Complex system: The system in which we work is complex and siloed, with a mixture of federal and provincial funding sources and providers, including community non-profits, school boards/districts and colleges.

Unstable funding models: We lack sustainable core funding and instead rely on short-term, project-based funding. Organizations delivering adult literacy education programs rely on part-time staff working on contracts.

A lack of formalized, supported professional development: The sector offers limited professional development and does not mandate professional qualifications.

Recommendations

In the paper, Christine and Matthias recommend two measures directed at Employment and Social Development Canada to help adult education programs add digital learning to their offerings:

  1. Provide sustained core funding to provincial and territorial adult education programs. This funding is needed to stabilize operations, facilitate long-term planning, reduce administrative redundancies, and ensure predictable support for equipment acquisition, IT infrastructure and software licensing. It would also enable the creation of a national platform to share learning materials and best practices among educators.
  2. Connect community-level adult education with broader digital literacy efforts. We need a cross-sectoral network to co-ordinate digital skills programs and increase access for underserved communities. Building on existing partnerships and establishing new collaborations would help integrate informal and formal learning, ensuring equitable access to digital resources across diverse Canadian communities.

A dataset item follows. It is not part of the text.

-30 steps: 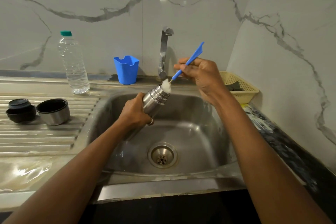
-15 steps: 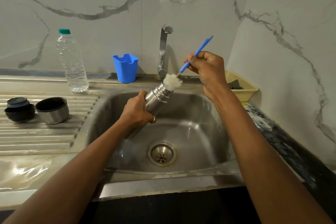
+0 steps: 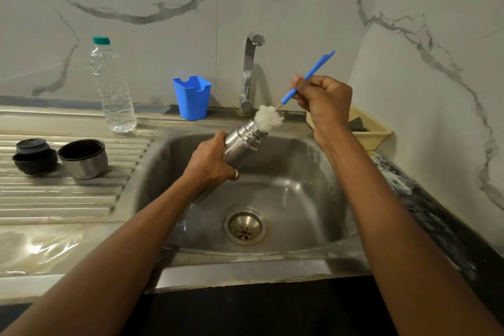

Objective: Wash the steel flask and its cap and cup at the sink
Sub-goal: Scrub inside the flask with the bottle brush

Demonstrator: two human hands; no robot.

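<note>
My left hand (image 3: 211, 162) grips the steel flask (image 3: 242, 142), tilted over the sink (image 3: 286, 188) with its mouth pointing up and right. My right hand (image 3: 323, 101) holds the blue handle of a bottle brush (image 3: 305, 79). Its white bristle head (image 3: 268, 118) sticks out of the flask's mouth. On the draining board at the left stand the steel cup (image 3: 84, 158) and the black cap (image 3: 34, 155).
A tap (image 3: 249, 71) rises behind the sink, with no water seen running. A blue plastic holder (image 3: 192, 97) and a clear water bottle (image 3: 111, 87) stand on the back ledge. A yellow basket (image 3: 368, 128) sits at the right, by the wall.
My right hand has drawn the brush up and to the right, so more of the white bristles have come out of the flask's mouth. The flask stays gripped over the sink.
</note>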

New priorities for AlphaPlus

This paper’s publication coincides with AlphaPlus unveiling our refreshed strategic outlook. Following the pandemic-era rapid adoption of technology within literacy programs and two years of funding that allowed us to experiment with how we support you, our new direction better reflects the state of your work.

We’re broadening our role from promoting the use of technology to sustaining the momentum that has already been created, and we’ve identified five priorities for the future (plus a new mission and vision). For the next several years, AlphaPlus will:

  1. Focus on teachers who strive to place learners and their experiences at the centre of the learning process.
  2. Support building literacy and learners’ digital confidence to participate in society.
  3. Provide teachers with actionable content that integrates well-researched sector shifts.
  4. Facilitate teacher collaboration and leadership networks across language and cultural communities.
  5. Understand the adult literacy sector across Canada and pursue collaborations.

You’ll notice an alignment between our new priorities and our recommendations to the federal government. We recognized that our approach must go beyond “what has always been done” and short-term challenges. We can’t afford to operate in silos and within an Ontario-only context. To keep up with the relentless pace of technological change, we need a comprehensive, co-ordinated and sustainable approach — for AlphaPlus and our whole sector.